With this background to the discussion round, the group of panelists was carefully chosen to include representatives of both the traditional languages and the new varieties, often coinciding with different generations (referring to speakers as well as the academics representing them).
One major issue of minority language policy is the dichotomy between traditional and non-traditional speakers. In extreme cases like Breton, these two groups are partly unable (or unwilling) to communicate with each other. (Fascinatingly, this dichotomy proved to be transferred to some extent to the academics!) The problem is that in practice, it appears to be a trade-off of which group to focus on. This is not so much based only on budgetary constraints, though they may play a role, but rather on the fact that there is an identity gap between these groups, which often coincides with a generational gap. Instead of perceiving themselves as a privileged and united group or linguistic community, which does happen in theory and in some cases, of course, there is often a tendency towards growing resentment between the groups. At the core lies the double-edged sword of the issue of identity and language purism: Neo-speakers and even more so learners sometimes struggle with their linguistic identity, especially when faced with traditional speakers, who in turn feel their native language to be a possession of their own which is being tarnished by often untraditional or even entirely ungrammatical forms of learners. (Imagine almost everyone you talk to speaking incomprehensible English, while another, better medium of communication is readily available – similar to the “Whose English?” debate, only with heightened stakes due to the precarious situation of the languages.) In Brittany, this leads to volunteer native speakers often being politely declined to teach at schools to bridge the gap so as to “protect” learners from the disillusionment of their own shortcomings in Breton proficiency. Manx, on the other hand, being a dead-and-revived language without traditional native speakers, has shed that burden of the different speaker groups and hence forms more of a linguistic unit, albeit a rather small one with a couple of hundred speakers at best.

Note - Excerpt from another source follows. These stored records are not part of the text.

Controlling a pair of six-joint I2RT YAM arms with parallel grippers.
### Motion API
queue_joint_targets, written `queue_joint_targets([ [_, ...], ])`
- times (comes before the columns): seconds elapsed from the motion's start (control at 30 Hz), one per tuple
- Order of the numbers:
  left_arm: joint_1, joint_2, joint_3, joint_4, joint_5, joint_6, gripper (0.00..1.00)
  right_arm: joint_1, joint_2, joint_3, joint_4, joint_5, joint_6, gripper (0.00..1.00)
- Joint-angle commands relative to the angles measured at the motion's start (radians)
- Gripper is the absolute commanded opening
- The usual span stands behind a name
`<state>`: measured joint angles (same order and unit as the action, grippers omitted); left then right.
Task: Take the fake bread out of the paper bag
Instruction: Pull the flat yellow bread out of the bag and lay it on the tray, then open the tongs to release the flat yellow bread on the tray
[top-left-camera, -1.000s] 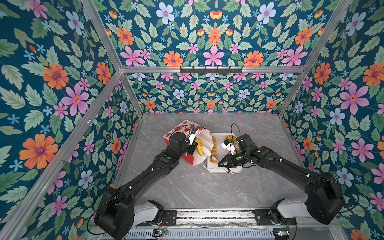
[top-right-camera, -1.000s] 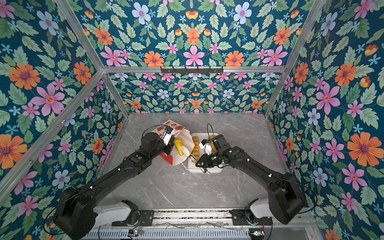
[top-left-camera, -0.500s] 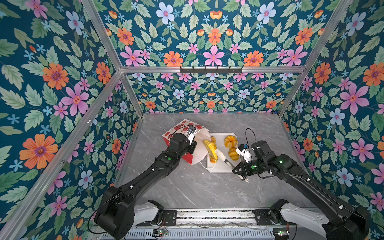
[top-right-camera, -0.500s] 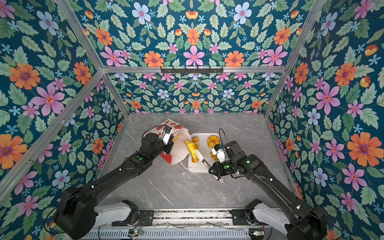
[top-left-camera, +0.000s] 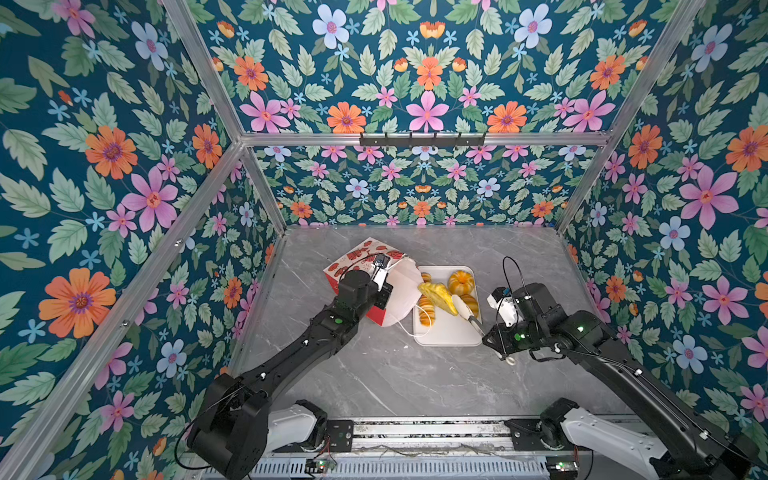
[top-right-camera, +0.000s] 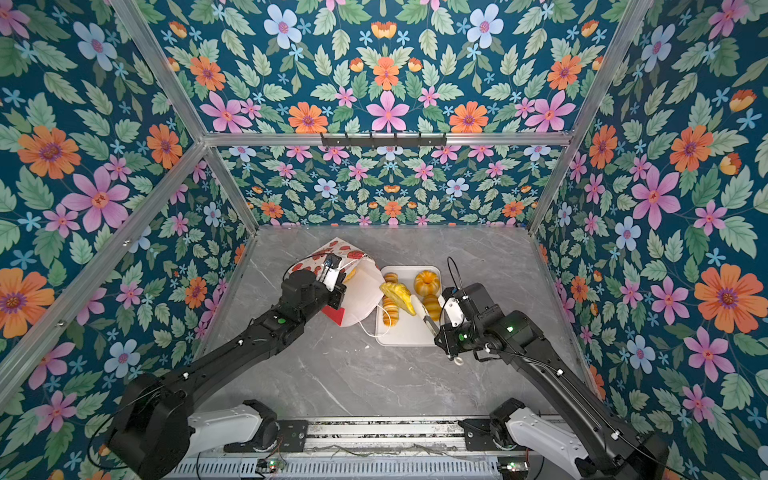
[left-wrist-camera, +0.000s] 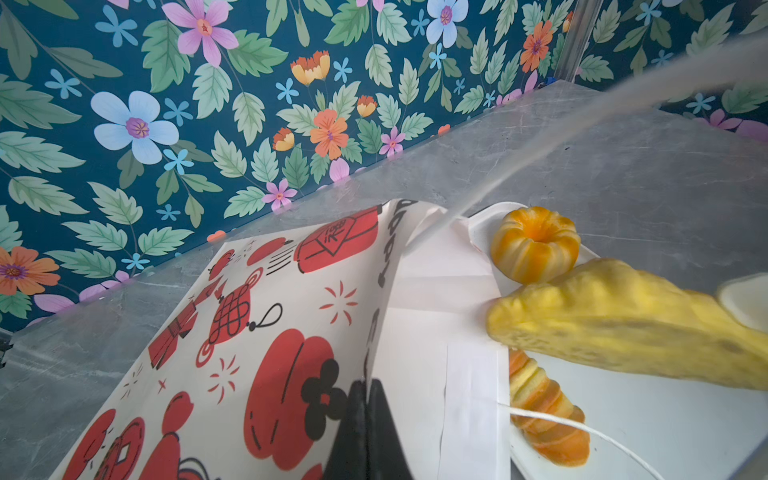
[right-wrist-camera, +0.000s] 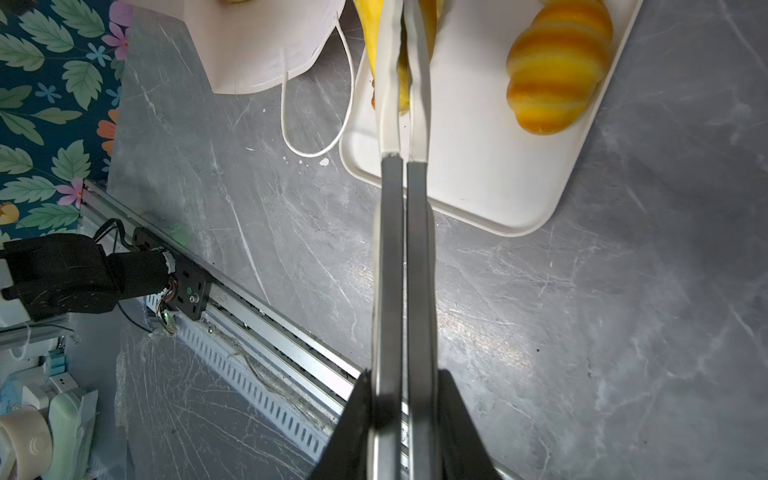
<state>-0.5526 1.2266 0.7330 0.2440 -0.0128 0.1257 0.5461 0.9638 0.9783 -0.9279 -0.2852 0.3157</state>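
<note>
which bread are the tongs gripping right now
The pale yellow wedge-shaped pastry: the tongs pinch it, while the pumpkin bun and the orange-striped pieces lie free on the white tray.

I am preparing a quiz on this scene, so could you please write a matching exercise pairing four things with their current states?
Things:
1. paper bag
2. yellow pastry
3. pumpkin-shaped bun
4. tongs

States:
A. resting on the white tray
B. held in the right gripper
C. pinched at its rim by the left gripper
D. clamped between the tongs' tips

Pairs: 1-C, 2-D, 3-A, 4-B.
</note>
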Motion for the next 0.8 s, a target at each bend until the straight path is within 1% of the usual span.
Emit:
queue_joint_targets([
  [0.0, 0.0, -0.001, -0.003, 0.043, -0.013, -0.013, 0.0, 0.001, -0.012, 0.01, 0.011, -0.009, 0.012, 0.14],
  [0.23, 0.002, -0.009, -0.009, 0.055, -0.025, -0.01, 0.0, 0.001, -0.05, 0.02, -0.013, -0.008, 0.031, 0.14],
  [0.53, 0.002, -0.012, -0.018, 0.063, -0.029, -0.013, 0.0, 0.0, -0.074, 0.028, -0.048, 0.027, 0.036, 0.14],
  [0.6, 0.002, -0.013, -0.018, 0.064, -0.027, -0.012, 0.0, 0.0, -0.066, 0.017, -0.041, 0.026, 0.032, 0.14],
  [0.7, 0.003, -0.012, -0.018, 0.067, -0.029, -0.011, 0.0, 0.0, -0.037, -0.023, 0.01, -0.02, 0.028, 0.15],
  [0.77, 0.003, -0.012, -0.018, 0.069, -0.029, -0.012, 0.0, 0.0, -0.022, -0.045, 0.041, -0.004, 0.035, 0.16],
])
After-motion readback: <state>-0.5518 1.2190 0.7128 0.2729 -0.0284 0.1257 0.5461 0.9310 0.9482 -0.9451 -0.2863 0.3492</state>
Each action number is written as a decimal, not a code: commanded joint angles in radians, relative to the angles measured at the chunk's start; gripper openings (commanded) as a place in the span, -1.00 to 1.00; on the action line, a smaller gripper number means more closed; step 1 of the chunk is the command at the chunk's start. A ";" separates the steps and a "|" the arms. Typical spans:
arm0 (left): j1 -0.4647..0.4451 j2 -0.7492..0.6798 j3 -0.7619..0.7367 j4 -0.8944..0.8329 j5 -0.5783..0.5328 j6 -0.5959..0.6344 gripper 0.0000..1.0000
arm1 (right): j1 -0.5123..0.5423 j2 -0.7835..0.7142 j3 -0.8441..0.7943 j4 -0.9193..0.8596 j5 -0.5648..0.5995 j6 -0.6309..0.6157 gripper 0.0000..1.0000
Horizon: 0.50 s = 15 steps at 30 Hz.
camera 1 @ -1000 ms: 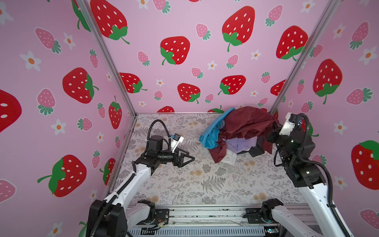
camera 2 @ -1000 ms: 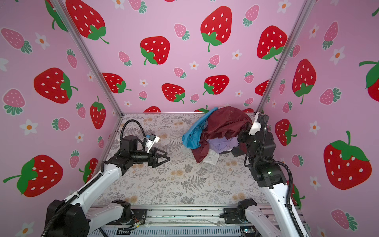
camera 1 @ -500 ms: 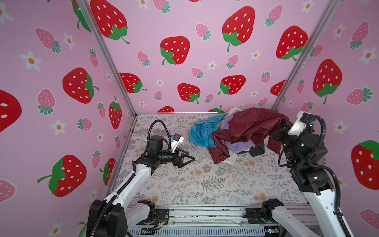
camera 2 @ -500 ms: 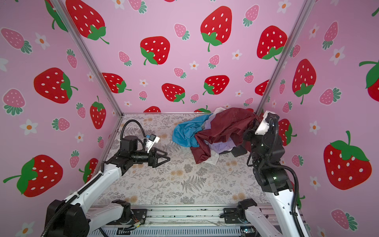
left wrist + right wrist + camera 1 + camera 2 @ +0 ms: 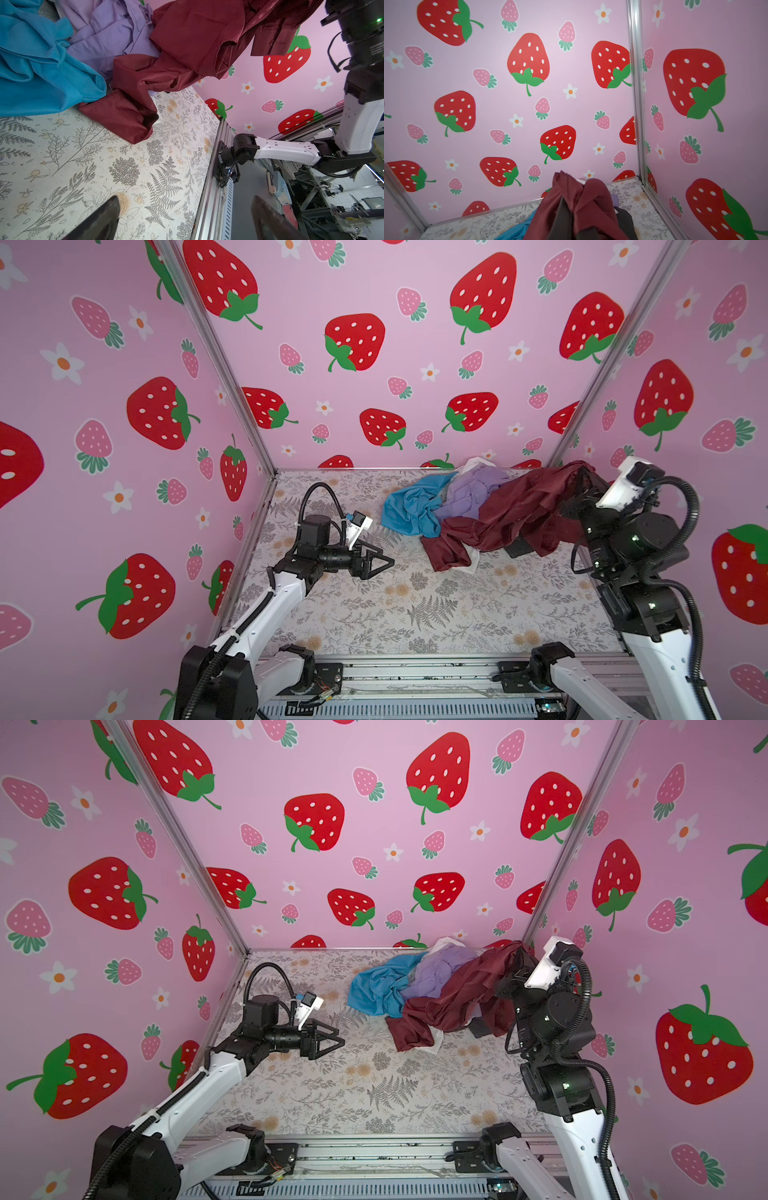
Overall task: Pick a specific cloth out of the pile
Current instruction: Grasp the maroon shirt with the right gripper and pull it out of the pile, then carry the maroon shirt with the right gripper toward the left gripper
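Cloth (image 5: 523, 506) of maroon, one only, draped off the pile (image 5: 455, 508) at the far right, beside one blue cloth (image 5: 405, 510) and one lavender cloth (image 5: 478, 489). The right claw (image 5: 565, 216) was clamped on its raised end; the left claw (image 5: 184, 200) stood apart.

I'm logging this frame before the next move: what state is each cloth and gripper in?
maroon cloth: one end lifted, rest trailing onto table.
right gripper: shut on maroon cloth.
left gripper: open, empty.
blue cloth: crumpled on table.
lavender cloth: crumpled, partly under maroon cloth.
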<state>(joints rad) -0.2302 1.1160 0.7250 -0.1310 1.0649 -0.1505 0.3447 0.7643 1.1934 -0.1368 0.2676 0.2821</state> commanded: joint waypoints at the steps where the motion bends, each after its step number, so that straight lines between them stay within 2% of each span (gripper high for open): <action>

While panelists were initially at pains to deny existence of the chasm between traditional and neo-speakers, it was increasingly difficult to paper over the cracks during the discussion. The trade-off of traditional language purism and getting more speakers to actually use a language (through their own choice as well as by being given the opportunity by other speakers and the state’s language policy) until we find a solution for the identificational and speech-generational gap.
(Friday, July 31st) will address similar topics.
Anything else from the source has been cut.